GOP political strategists fear a shift in Congressional seats from
Republican to Democratic hands in the mid-term elections this November
could spur a renewed movement to impeach President George W. Bush.
Other strategists agree. Dissatisfaction grows almost daily with
Bush in both the moderate and conservative Republican ranks and some
might be willing to go along with Democratic calls for impeachment to
protect their own seats if the GOP majority is reduced by the elections.
“Look, this administration has become the gang that can’t shoot
straight,” says one unhappy strategist that I worked with during my
days on Capitol Hill from 1981-87. “The Democrats don’t even have to
win back control. If they make enough gains that will scare the
Republicans enough to think more about their own political hides.”

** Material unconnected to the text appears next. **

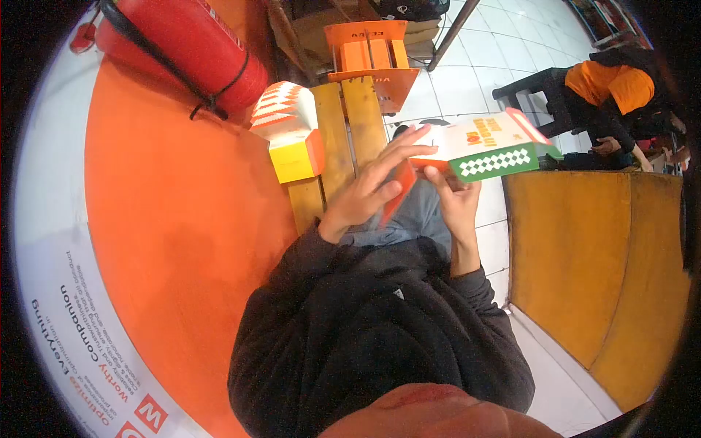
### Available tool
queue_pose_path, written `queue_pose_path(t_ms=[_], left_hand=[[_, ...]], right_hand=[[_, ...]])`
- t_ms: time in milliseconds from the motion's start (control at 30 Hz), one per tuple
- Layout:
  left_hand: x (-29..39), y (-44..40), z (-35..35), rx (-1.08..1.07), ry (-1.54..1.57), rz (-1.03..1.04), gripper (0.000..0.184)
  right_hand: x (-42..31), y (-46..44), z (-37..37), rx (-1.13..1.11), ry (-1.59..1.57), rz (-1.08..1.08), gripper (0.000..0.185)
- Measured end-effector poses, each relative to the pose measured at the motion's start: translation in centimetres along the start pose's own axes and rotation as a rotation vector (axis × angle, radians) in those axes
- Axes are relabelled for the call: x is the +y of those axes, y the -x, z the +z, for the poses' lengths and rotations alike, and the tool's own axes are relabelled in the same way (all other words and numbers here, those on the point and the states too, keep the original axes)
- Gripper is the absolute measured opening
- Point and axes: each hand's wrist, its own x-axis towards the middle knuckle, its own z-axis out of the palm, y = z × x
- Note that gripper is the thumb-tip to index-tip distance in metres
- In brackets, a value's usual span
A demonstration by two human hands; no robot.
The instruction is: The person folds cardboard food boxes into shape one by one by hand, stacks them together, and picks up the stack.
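A printed carton [491, 142], white on top with a green side of white diamonds, is held up in front of my body. My left hand [376, 179] has its fingers spread, the fingertips on the carton's near end beside a red-orange flap [399, 191]. Under that same end, my right hand [454, 204] pinches the carton between thumb and fingers. Another carton [296, 157], yellow and orange with a patterned raised lid, stands on the wooden bench [332, 120] to the left.
A red fire extinguisher [191, 52] is at the upper left by the orange wall [175, 219]. An orange rack [369, 58] stands beyond the bench. A wooden table [573, 263] is at the right; behind it sits a person in black and orange [621, 84].
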Motion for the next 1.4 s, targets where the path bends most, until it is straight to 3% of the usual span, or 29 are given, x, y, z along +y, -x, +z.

Don’t expect any Republican to admit such a thought publicly.
They’re concerned, not suicidal. But more and more grumble in the
cloakroom and the back halls of Congress, saying Bush is a serious
liability to the party and may need to go.
The private talk intensified this week with published reports that
Vice President Dick Cheney may retire after the mid-terms, allowing
Bush to select a new vice president who would need to be confirmed by
Congress. Insight Magazine, a publication of the Republican-leaning, right-wing Washington Times,
quotes GOP sources saying Cheney is also becoming a liability because
of the indictment of his chief of staff in the CIA leak scandal and the
controversy surrounding the delay in reporting his shooting of a friend
and lawyer during a hunting trip.
“The sources reported a growing rift between the president and vice president as well as their staffs,” the Insight article
says. “They cited Mr. Cheney’s failure to immediately tell the
president of the accidental shooting of the vice president’s hunting
colleague earlier this month.”
That’s no surprise to us. We reported the growing rift between Bush and Cheney two weeks ago.

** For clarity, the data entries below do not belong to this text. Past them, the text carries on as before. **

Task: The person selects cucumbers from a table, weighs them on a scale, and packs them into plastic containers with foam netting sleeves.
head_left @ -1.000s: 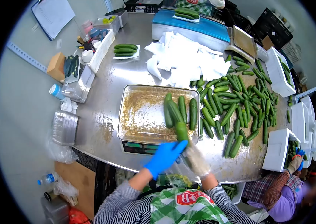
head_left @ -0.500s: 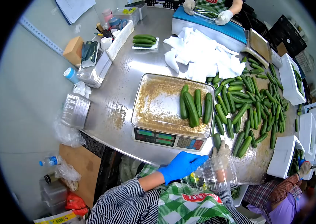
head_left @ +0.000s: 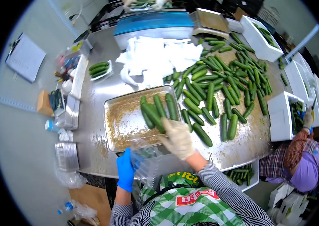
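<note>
My left hand (head_left: 125,170), in a blue glove, grips a clear plastic tray (head_left: 146,162) at the near edge of the scale. Over the lower right of the metal scale pan (head_left: 123,113) is my right hand (head_left: 178,139), in a pale glove. Its fingertips touch the lower end of a cucumber (head_left: 152,117) on the pan, fingers apart at least in part. Several cucumbers lie side by side on the pan's right half. The scale's display is mostly hidden below the pan.
Many loose cucumbers (head_left: 233,127) cover the right of the table. White cloths (head_left: 148,60) and a blue-lidded box (head_left: 153,24) are behind. A packed tray (head_left: 100,70) sits back left. At right, a co-worker (head_left: 306,165) reaches toward a white crate (head_left: 280,116).
My right hand has moved from the near table edge up onto the pan. The plastic tray has moved left with my left hand. The camera view has shifted.
</note>
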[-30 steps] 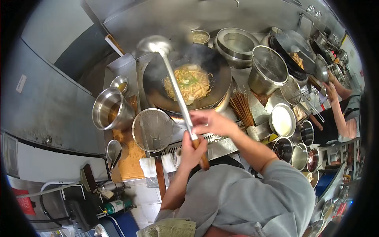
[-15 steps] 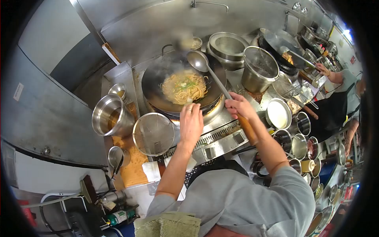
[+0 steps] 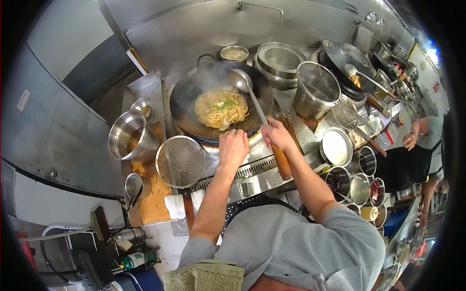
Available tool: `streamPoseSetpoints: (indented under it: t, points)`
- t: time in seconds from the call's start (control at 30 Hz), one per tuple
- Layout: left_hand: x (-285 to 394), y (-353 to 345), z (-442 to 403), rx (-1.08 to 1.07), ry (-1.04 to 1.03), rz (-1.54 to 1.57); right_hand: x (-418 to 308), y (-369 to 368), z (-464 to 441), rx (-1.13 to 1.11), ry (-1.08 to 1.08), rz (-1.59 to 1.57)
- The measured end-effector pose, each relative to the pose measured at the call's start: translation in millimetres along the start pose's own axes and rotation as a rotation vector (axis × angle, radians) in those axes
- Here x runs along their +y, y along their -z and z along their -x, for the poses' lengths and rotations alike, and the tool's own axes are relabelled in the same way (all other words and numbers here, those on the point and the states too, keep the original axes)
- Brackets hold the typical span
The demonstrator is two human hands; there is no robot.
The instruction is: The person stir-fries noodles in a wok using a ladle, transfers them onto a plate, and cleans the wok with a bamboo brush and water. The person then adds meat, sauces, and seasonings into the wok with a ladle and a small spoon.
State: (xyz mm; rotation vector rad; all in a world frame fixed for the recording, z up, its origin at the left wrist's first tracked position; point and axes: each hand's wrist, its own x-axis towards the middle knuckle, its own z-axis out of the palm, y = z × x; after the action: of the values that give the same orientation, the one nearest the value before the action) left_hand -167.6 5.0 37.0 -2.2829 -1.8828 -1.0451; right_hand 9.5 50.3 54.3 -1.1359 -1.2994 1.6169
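Observation:
Noodles with green bits [image 3: 222, 109] steam in a large dark wok [image 3: 182, 97] on the stove. My left hand [image 3: 234, 147] is at the wok's near rim, fingers curled over it; whether a cloth lies beneath is hidden. Wrapped round the wooden-handled metal ladle [image 3: 256, 103] is my right hand [image 3: 277, 133], to the right of my left. The ladle's bowl hangs over the wok's right side, above and beside the noodles.
A round strainer [image 3: 180, 161] and a steel pot [image 3: 133, 136] stand left of the stove. Right of the wok are a tall pot with a strainer [image 3: 316, 90], a bowl of white contents [image 3: 336, 146] and several containers. A co-worker's hand [image 3: 410, 141] shows at far right.
My left hand has gone from the ladle to the wok's rim. My right hand has taken the ladle's handle, its bowl now lower over the wok. The co-worker's hand has left the other ladle.

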Motion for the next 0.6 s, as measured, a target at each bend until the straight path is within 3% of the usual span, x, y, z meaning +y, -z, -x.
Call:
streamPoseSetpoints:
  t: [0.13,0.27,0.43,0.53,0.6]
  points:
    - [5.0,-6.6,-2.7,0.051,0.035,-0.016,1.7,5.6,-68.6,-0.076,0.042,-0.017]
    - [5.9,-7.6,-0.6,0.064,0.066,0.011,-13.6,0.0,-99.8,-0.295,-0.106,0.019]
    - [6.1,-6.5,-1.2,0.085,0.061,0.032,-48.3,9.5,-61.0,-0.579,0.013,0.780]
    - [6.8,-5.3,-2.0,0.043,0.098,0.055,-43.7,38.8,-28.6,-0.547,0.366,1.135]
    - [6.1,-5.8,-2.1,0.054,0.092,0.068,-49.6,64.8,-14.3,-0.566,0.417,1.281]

New polls show Bush’s personal and job approval ratings plummeting
to 34 percent but Cheney’s ratings fall even lower to 18 percent. What
really concerns GOP political operatives, though, is the sharp drop in
the President’s personal popularity.
“The prospects look very grim for Republicans,” says Ross Baker, a political scientist at Rutgers University.
Larry Sabato, political analyst at the University of Virginia, says
Bush’s problems in the midterms parallel those that faced the
Republican party in the pivotal 1972 midterm elections after Richard
Nixon resigned in disgrace or the 1966 midterms when widespread voter
dissatisfaction with Lyndon Johnson cost Democrats seats in both the
House and Senate.
“If the election were held next week, Democrats would probably take control of at least one house of Congress,” Sabato says.
Such a thought means Republicans may have to start eating their own
if they want to survive – and that means even more trouble for the
star-crossed administration of George W. Bush.